What keeps me from you, my rock, my redeemer?
What keeps me from you: you grow your way. Did it matter, how I nurtured you? Did it matter, my discipline, my lack of discipline, my consistency, my inconsistency when you were an infant, a toddler, a child, a teen? You grow your way, that’s the way it is, the way it always has been. Trying to impose my way on yours would certainly keep me from you. My way: worry. About this, about that. You are better off going your way.
One morning every five or eleven years, I wrapped tefillin and, in the customary ways, prayed to you. In a living room where I could be seen. If anyone else in the house was awake, if anyone was moving. Did it matter that I prayed at home? It was convenient. It was my preference. To pray alone. I know you prefer a minyan, a minimum: ten Jewish adults. That’s what I’ve been told. That’s what I’ve heard. I’ve been stopped on a street in Jerusalem by a man needing a tenth Jew to form a minyan to say Kaddish, the mourner’s prayer. Come inside, he said. It’ll just take a few minutes of your time.

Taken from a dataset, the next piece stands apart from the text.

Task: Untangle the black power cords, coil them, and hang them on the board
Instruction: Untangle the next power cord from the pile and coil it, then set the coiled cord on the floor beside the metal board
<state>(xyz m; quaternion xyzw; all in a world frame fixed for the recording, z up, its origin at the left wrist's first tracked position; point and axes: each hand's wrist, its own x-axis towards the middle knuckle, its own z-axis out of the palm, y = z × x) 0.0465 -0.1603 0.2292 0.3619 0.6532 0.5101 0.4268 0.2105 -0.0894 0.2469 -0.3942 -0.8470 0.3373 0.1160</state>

My time. When I think, my time, am I missing the obvious and in so doing keeping myself to myself when all the time you are right here, offering yourself to me, second by second, you who are time? And space. Every dimension.
What keeps me from you. Are you nourished by the prayers of one who prays alone?
Some days my heart is like a museum after hours, its art astonishing no one. I have been astonished, but the museum is closed now and I’m in a city far from it, alone, wrapped in leather straps, prayer book in my hands, calling to you, distant heart.
What keeps me from you: when I’m with you, I’m like Basho.
Even in Kyoto—
hearing the cuckoo’s cry—
I long for Kyoto.
(Trans. Robert Hass)
I’m with you. So why am I longing for you? I long for you. If, one day when I’m with you, I forget to long for you, will you then be mine, I, yours?
What keeps me from you: my name, my profile on social media, the hours I spend cultivating it, the hours. When there are no more hours, then, at last, will we be together?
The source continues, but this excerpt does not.